Some of Toronto’s best and brightest sales leaders gathered last night for our Modern Sales Professionals salon, “Building a Revenue Ops Team.” We spent the evening discussing key questions about what revenue ops means in 2019, why it’s important, and what companies are doing to make it happen.
In the spirit of knowledge-sharing that makes MSP such a great community, we wanted to pass along our top insights from the evening.
#1 Company-Wide Communication is a Must
Last night, numerous leaders said that company-wide communication is critical for revenue ops success. Too often, while revenue operations teams work hard to create meaningful metrics as efficiently as possible, siloed departments are doing back-of-the-napkin calculations on their own.
But it’s not just about how reports are generated. Revenue operations is based on an overall strategic vision. The best rev ops teams do active internal research—determining what questions to ask sales, marketing, and customer success, gathering the information they need, and executing on what they find.
Not only do executives need to buy in to the revenue ops agenda—they also need to ensure that everyone in the company understands its value, purpose, and responsibilities.
#2 Toronto Companies are Taking a Different Approach to Rev Ops Teams
When we held our San Francisco salon on this same topic, most companies in the room followed a cookie-cutter revenue operations structure from early on, with many hiring a C-level role by the time they’d reached $8-10 million in annual revenue.
In contrast, companies in last night’s Toronto crowd seemed to take a different approach.
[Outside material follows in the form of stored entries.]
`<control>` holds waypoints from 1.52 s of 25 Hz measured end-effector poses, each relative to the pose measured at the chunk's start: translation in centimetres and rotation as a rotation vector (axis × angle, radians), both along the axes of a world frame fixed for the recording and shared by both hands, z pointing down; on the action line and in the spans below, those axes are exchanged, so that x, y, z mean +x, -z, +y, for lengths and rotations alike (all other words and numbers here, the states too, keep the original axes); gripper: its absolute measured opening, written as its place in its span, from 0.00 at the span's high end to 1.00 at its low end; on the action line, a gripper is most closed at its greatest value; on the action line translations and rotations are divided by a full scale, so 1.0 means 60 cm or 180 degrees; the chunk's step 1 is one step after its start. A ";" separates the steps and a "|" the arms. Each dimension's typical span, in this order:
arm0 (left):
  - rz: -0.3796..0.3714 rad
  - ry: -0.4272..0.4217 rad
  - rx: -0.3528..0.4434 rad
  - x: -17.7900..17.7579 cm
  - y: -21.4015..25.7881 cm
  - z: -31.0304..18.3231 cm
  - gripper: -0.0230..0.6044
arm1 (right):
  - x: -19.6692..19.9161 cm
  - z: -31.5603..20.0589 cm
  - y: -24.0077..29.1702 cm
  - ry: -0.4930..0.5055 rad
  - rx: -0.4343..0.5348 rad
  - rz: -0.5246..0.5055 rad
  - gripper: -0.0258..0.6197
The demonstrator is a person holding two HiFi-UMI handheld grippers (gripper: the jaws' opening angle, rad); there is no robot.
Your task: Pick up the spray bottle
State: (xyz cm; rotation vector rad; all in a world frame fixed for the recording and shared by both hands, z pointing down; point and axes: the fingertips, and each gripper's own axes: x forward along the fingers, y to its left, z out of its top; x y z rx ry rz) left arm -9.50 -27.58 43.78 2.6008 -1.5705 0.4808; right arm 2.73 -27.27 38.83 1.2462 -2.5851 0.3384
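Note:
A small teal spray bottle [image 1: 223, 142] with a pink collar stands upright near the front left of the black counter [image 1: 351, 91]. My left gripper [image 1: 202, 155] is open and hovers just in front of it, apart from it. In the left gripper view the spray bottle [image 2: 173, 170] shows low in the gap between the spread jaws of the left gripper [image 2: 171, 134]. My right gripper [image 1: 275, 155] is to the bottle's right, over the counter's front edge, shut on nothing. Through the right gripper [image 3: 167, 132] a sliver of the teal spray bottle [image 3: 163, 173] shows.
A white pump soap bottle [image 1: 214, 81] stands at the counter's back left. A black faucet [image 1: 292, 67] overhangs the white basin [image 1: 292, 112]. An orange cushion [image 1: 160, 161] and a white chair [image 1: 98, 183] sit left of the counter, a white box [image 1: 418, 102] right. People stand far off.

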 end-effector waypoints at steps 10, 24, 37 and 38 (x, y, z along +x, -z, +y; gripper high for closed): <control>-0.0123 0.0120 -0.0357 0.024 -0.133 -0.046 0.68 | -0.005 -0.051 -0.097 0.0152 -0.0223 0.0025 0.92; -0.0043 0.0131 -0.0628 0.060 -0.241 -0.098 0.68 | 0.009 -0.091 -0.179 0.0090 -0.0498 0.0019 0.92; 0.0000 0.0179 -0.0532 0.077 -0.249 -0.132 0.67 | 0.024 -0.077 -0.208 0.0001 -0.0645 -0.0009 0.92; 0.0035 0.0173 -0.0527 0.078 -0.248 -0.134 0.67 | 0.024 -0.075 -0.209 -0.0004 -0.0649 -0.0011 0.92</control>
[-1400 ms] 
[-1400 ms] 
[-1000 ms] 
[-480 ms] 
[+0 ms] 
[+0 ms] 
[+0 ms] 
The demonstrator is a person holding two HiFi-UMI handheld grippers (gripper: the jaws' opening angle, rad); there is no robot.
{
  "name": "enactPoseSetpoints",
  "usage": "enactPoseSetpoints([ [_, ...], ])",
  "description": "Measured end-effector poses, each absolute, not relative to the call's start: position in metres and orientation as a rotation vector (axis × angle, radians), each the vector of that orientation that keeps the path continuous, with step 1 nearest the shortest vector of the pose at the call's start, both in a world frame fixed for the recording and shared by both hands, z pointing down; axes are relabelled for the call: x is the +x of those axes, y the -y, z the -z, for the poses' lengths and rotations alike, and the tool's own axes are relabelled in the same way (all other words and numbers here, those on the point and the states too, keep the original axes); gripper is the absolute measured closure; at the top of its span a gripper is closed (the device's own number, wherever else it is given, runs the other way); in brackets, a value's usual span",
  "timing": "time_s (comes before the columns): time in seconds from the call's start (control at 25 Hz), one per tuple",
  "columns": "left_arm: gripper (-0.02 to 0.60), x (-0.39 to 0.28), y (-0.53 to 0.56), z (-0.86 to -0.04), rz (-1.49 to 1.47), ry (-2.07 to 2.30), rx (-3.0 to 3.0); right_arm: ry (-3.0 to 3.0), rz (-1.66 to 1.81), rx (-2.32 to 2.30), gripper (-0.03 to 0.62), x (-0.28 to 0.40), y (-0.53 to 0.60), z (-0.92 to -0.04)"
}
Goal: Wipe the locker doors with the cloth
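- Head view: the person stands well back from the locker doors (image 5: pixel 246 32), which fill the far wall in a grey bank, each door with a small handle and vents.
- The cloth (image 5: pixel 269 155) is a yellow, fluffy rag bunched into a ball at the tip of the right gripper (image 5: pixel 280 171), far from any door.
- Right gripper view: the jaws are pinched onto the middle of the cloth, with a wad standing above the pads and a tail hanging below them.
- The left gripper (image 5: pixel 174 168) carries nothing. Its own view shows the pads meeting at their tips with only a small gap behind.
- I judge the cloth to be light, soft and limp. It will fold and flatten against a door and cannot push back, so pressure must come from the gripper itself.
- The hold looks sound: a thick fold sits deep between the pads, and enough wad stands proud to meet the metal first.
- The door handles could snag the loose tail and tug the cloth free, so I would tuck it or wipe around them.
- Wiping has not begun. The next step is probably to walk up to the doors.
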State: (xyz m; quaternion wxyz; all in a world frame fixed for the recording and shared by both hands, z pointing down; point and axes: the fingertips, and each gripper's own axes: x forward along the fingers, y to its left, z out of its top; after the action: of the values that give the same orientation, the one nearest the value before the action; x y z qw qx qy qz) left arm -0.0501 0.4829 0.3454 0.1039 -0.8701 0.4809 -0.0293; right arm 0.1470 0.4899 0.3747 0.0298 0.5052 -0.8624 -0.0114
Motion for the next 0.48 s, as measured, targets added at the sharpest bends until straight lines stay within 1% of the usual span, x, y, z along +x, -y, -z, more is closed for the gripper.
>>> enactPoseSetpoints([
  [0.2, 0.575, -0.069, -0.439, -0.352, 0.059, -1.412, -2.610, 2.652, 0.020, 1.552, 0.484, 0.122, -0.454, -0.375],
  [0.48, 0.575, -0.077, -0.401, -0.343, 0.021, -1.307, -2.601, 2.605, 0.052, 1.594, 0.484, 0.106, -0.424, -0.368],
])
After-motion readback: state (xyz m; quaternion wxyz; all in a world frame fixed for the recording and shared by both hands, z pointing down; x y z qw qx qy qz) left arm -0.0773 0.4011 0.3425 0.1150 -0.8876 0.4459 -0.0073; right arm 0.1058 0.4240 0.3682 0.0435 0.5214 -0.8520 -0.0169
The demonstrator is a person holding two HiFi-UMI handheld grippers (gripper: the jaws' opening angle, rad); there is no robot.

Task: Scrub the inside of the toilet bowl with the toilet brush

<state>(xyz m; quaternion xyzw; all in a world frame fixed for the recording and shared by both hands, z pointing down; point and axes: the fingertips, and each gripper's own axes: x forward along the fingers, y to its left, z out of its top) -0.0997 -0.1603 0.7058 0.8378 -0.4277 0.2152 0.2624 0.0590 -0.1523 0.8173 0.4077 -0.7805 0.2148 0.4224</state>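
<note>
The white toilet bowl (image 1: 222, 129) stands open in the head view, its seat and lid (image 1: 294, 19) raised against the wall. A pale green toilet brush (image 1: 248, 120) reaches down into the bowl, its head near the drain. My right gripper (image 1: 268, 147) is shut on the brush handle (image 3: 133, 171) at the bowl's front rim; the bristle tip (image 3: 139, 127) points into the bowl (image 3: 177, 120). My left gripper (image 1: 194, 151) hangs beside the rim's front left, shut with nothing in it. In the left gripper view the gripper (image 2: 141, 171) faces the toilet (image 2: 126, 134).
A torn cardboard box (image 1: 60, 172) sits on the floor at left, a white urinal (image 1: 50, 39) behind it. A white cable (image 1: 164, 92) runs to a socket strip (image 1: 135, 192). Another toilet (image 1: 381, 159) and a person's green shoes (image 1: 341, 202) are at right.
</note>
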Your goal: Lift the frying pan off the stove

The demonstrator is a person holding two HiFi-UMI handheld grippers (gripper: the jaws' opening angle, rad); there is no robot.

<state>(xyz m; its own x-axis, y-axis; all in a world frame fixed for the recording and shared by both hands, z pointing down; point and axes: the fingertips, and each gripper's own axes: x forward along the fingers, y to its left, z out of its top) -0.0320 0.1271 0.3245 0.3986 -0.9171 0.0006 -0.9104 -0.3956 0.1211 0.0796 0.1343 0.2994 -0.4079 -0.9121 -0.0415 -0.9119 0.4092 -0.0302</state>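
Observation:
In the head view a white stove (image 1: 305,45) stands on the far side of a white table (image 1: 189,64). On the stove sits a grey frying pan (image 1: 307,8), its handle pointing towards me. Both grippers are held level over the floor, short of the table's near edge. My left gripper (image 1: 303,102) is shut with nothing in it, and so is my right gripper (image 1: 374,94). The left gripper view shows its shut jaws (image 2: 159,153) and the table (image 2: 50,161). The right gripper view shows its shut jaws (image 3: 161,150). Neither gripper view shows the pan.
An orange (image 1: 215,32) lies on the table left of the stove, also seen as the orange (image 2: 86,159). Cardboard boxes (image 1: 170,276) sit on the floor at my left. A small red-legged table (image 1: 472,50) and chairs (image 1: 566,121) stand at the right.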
Most leaders we talked to reported bootstrapping operations until annual revenue well exceeds $10 million. A common approach among those present was assigning administrative operations responsibilities to a high-achieving SDR for a portion of their role until the company grows.
#3 Defining Success Metrics is at the Heart of Revenue Operations
There was widespread agreement that the key role of revenue operations is to define how success will be measured throughout the sales and marketing pipeline.
The job of revenue operations is, leaders said, to ask questions about the funnel as a whole. How are the different pieces of our funnel working, from awareness all the way to renewal? Where are the bottlenecks? How can we create processes that allow us to repeat what is working, and improve on what isn’t?
But you don’t need a formal revenue ops team to reap the benefits of this approach. Even small startups can adopt a revenue ops ethos to determine their KPIs. Determining key metrics throughout the end-to-end pipeline is something any savvy CEO can do—especially with some outside help.
#4 Outsourcing is a Game Changer
One leader said that looking for the perfect revenue ops hire feels like “looking for a unicorn.” And it’s true. Finding someone with both technical proficiency and sharp strategic skills is near impossible.
This is why many of our leaders reported outsourcing key aspects of revenue ops to get things off the ground. Most commonly, leaders spoke of outsourcing Salesforce CRM administrative, architectural, and development work. (In other words—cleaning up the system and simply “getting it to work.”)
One of the biggest stumbling blocks our leaders said they face is poor integration of core tools, such as sales engagement, with the core CRM. A poorly integrated stack causes major headaches and can stop even the most sophisticated rev ops machine in its tracks.
Using a consultancy or freelancer is a great way to get moving without committing to a new hire.